Could you set down exactly the lines of the data below, starting at the one that holds "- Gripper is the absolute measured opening" and ending at the one that holds "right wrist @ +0", both included, and only those?

**INFORMATION SUPPLIED**
BEGIN
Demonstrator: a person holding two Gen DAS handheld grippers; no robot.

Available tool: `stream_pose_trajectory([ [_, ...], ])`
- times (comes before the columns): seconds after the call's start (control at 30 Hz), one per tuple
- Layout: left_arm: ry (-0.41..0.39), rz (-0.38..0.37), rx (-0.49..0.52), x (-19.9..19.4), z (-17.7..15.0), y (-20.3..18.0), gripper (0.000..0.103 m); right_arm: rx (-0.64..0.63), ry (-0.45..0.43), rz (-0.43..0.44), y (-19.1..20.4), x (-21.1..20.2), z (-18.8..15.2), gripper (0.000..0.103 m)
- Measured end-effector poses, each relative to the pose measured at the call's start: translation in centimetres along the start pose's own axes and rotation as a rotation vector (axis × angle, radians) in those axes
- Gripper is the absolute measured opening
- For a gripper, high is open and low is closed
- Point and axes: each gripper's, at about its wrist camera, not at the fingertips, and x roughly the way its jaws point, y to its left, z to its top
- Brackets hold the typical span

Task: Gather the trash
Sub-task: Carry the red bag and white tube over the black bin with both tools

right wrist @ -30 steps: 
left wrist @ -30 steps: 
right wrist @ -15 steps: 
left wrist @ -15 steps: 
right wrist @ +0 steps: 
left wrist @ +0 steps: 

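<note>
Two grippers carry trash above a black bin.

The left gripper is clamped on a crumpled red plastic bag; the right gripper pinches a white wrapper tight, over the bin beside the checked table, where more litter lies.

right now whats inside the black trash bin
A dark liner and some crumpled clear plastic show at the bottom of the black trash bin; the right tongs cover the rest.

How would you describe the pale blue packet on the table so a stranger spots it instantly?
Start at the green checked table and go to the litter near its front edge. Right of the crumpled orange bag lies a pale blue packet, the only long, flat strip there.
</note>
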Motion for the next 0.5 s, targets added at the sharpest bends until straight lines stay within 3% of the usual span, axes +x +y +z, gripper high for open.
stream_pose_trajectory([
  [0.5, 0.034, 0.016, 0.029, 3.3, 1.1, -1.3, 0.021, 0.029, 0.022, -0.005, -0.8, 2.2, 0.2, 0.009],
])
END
**ANSWER AREA**
- Gripper is the absolute measured opening
- For a gripper, high is open and low is closed
- Point and axes: each gripper's, at about its wrist camera, not at the fingertips, and x roughly the way its jaws point, y to its left, z to its top
- Brackets hold the typical span

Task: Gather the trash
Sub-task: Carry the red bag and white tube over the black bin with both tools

right wrist @ -30 steps: 
left wrist @ -30 steps: 
right wrist @ -15 steps: 
left wrist @ -15 steps: 
right wrist @ +0 steps: 

This exercise requires no further response.